We must examine also the other end of the line. We must examine the reasons why those crime statistics are rising in the first place, and the causes of that offending. At the moment, the Government are interested only in looking at one side of the problem. As my hon. Friend the Member for Sedgefield (Mr. Blair) has described, the Government have a one-club policy. They do not look at the issue in the round or as a whole. We must not deal only with crime that is being committed now. We must look to a long-term reduction in the number of people committing crime.

The Labour party wants to look at both ends of the line. We want to be tough on crime and on the causes of crime. The Government's failure to recognise what that means shows that they will not succeed in reducing crime, even to the level at which they inherited it in 1979.

People are looking not only for punishment but for effective justice and long-term delivery of policies to reduce crime. That is why the Government are losing the argument on law and order. Because of their record, they are seen to be ineffective and short-term. They are going back over policies that failed during the past 14 years. If the Government are ever to succeed, why could they not have implemented those policies before? Why have they failed to deal with crime over the past 14 years?

The Government say that they are supporting the police. We have heard many promises of support for the police over many years. Where is the beef? Where are the policies? Police morale is now at the lowest level ever. Alan Eastwood, the former president of the Police Federation, said at its last conference that police morale was plummeting. That morale was dealt an even more serious blow by the Sheehy report.

Although the Government backed off from confrontation on some of its proposals, the Police Federation well knows that many of the proposals were shelved.

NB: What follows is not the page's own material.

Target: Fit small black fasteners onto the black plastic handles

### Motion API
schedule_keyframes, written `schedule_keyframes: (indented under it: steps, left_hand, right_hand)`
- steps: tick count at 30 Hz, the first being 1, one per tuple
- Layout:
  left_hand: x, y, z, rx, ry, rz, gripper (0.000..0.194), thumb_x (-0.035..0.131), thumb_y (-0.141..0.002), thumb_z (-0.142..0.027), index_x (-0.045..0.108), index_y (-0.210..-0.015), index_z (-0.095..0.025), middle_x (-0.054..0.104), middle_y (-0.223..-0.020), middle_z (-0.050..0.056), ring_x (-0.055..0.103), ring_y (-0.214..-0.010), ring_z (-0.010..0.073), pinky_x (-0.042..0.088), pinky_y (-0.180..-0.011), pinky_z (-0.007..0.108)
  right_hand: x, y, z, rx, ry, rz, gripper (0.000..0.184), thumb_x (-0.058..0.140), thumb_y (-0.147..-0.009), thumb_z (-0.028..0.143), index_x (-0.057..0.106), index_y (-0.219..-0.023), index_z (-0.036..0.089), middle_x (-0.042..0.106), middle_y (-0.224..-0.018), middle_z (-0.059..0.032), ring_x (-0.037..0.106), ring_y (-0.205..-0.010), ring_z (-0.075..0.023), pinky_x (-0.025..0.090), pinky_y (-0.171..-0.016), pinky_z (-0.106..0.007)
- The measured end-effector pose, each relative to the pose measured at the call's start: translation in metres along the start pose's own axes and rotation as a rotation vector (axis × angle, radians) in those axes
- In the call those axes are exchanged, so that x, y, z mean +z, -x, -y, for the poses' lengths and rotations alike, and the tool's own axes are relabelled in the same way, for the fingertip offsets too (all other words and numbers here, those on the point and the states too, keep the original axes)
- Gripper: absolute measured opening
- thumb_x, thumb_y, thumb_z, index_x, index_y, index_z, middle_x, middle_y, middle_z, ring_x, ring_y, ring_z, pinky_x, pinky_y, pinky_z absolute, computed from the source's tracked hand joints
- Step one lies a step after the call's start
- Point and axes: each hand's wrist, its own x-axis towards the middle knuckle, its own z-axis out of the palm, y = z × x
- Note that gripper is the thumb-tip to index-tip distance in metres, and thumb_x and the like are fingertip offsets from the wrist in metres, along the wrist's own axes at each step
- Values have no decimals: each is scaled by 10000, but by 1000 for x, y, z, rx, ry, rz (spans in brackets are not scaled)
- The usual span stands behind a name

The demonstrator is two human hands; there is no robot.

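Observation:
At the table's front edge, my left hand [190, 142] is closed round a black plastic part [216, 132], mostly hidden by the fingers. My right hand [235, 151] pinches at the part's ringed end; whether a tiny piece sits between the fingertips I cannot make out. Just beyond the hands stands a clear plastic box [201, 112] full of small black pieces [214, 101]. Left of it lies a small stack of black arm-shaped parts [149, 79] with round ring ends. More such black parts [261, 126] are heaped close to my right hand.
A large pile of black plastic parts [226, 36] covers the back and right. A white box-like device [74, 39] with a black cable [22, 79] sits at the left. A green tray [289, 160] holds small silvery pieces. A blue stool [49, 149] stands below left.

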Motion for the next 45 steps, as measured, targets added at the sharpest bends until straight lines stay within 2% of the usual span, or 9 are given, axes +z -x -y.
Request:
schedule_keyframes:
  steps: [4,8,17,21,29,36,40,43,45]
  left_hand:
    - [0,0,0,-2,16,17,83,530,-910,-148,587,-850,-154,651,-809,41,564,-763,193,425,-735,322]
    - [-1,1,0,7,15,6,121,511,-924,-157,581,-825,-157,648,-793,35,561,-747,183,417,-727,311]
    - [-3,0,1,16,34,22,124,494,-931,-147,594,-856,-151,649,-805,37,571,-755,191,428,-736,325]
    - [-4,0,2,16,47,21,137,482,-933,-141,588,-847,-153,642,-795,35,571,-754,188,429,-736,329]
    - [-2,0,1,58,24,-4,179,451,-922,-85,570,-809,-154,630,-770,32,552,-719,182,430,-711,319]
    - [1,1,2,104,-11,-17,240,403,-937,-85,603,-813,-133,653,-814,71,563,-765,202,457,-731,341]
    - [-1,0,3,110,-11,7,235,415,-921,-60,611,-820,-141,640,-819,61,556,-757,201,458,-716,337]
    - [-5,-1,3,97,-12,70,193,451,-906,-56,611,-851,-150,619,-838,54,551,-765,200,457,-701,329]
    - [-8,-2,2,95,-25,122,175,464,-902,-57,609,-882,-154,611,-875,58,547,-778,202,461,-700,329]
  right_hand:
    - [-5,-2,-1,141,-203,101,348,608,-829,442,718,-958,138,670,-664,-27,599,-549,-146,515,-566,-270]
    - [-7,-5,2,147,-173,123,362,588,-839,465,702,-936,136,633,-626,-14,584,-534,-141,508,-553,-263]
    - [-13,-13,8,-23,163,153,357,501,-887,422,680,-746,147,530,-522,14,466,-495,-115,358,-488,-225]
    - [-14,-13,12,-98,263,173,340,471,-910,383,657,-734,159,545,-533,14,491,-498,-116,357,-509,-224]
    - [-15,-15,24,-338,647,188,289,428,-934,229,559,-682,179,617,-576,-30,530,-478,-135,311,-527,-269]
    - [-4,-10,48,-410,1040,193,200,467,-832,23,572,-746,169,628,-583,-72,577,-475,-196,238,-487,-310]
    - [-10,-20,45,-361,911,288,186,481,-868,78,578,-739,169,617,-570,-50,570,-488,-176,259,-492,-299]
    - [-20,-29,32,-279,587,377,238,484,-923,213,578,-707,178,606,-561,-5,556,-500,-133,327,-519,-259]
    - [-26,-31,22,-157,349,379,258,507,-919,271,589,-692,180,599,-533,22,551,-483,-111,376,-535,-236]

Some of them have been put back to the police negotiations board for discussion over the next year. No doubt some of them will be resurrected at various stages while the Government remain in office.

The police, and the Police Federation in particular, have always regarded as far more dangerous to their morale, not the Sheehy report and its consequences, but the White Paper. They regard it as far more dangerous and insidious than they ever did the Sheehy report. They have rightly taken the view that the proposals in the White Paper could result in a sharp reduction in the number of police officers on the beat.

The general secretary of the Police Federation spoke to the all-party police group in the House only a few weeks ago. He argued that the Home Secretary's demand that the core role of the police is identified in the White Paper. The policy of having a fixed budget imposed on a chief constable with a lot of discretion as to how that budget is spent will involve a political appointee--the chairman of the police authority-- standing over the chief constable throughout the period of his fixed-term contract to ensure that the policies of the Home Office are carried out.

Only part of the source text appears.